FI: Which festivals have you worked with so far, and in what exact capacity? Have certain events posed unique challenges?

DEP officially launched in February 2015 however, prior to the launch the concept was successfully piloted at one of the world’s largest green field events. DEP are at present in progressive talks with some great events, keen to see our resources play a significant part in their safety plans. I can’t disclose these events just yet however, as our services are confirmed we shall certainly be letting the industry know. We want everyone to see the difference DEP can make.

No unique challenges just yet, but to touch on your question, cultural differences has been an impact factor for us when dealing with certain incidents. As a result DEP now provide awareness on cultural differences within their training programme.

FI: What would you say are the biggest general threats to festivalgoers’ safety?

DB: I certainly believe the availability of drugs and theft are the two key areas in which festivalgoers are routinely placed at risk.
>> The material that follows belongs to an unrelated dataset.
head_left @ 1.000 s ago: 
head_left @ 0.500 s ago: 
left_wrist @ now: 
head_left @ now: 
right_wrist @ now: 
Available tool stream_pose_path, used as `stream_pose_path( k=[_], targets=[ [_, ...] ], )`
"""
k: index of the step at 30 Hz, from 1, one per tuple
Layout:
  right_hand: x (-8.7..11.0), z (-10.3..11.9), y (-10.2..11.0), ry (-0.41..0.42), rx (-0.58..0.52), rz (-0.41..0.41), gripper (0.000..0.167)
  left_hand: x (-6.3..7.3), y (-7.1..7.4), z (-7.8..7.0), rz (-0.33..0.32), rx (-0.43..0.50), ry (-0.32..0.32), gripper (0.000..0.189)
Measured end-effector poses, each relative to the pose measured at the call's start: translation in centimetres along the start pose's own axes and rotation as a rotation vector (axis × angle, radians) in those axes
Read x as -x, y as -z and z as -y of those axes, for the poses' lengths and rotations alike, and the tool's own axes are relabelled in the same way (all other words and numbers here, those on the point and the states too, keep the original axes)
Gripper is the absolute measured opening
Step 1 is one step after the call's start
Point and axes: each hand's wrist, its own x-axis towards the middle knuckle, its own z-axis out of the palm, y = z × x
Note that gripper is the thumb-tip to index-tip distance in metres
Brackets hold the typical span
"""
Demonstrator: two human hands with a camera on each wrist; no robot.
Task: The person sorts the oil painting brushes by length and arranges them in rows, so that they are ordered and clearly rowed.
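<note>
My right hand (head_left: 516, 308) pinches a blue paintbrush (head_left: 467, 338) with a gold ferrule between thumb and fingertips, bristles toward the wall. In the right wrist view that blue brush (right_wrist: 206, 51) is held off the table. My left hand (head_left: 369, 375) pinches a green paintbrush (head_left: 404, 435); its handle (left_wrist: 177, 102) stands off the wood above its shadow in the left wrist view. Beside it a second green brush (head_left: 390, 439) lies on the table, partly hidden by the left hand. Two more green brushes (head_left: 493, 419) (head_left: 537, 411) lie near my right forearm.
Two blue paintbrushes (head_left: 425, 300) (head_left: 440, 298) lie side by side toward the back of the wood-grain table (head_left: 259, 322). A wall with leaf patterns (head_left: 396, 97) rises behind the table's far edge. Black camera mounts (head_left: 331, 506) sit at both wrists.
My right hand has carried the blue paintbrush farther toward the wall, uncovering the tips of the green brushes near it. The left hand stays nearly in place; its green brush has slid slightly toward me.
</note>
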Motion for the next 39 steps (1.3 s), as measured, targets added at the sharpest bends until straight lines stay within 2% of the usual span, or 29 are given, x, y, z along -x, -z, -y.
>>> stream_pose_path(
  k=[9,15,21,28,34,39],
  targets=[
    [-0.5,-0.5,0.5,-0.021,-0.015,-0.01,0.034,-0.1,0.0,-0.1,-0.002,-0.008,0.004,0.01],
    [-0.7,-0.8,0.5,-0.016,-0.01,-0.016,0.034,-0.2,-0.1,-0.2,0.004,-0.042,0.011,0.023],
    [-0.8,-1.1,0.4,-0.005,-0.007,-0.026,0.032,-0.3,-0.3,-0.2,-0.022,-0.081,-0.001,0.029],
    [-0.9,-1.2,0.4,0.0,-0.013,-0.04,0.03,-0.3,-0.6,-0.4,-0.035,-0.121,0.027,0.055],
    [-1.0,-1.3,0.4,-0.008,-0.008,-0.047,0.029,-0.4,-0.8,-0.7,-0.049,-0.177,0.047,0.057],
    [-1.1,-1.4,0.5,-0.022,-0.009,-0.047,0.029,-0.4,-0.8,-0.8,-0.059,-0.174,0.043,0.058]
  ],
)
FI: This may be considered a contentious issue, but it’s well noted that the proliferation of legal highs and the increasing ambiguity of illegal substances is a huge safety issue for attendees. What methods do you find to be the most effective in minimising this threat? Parklife, for example, have partnered with The Loop to do drug testing onsite, demonstrating and communicating the dangers of these drugs.

DB: The Parklife partnership with The Loop is a fantastic example of what should be being done. Creating awareness detailing the effects legal/illegal highs can have on a person’s safety and the safety of others, including the medical impacts, I also believe is a great way to educate people. Many events take this approach which is supported by security measures such as random searching of persons on entry to and within the event.

FI: If a festival organiser opts to use Definitive’s services as opposed to another security outfit, how much could they potentially save?

DB: DEP resources can generate savings in excess of 50% of an event’s police spend. This type of saving is significant and can be better invested to other parts of the event, such as acts and attractions or infrastructure. Events that can’t afford police now have an opportunity to benefit from an event policing service at affordable costs.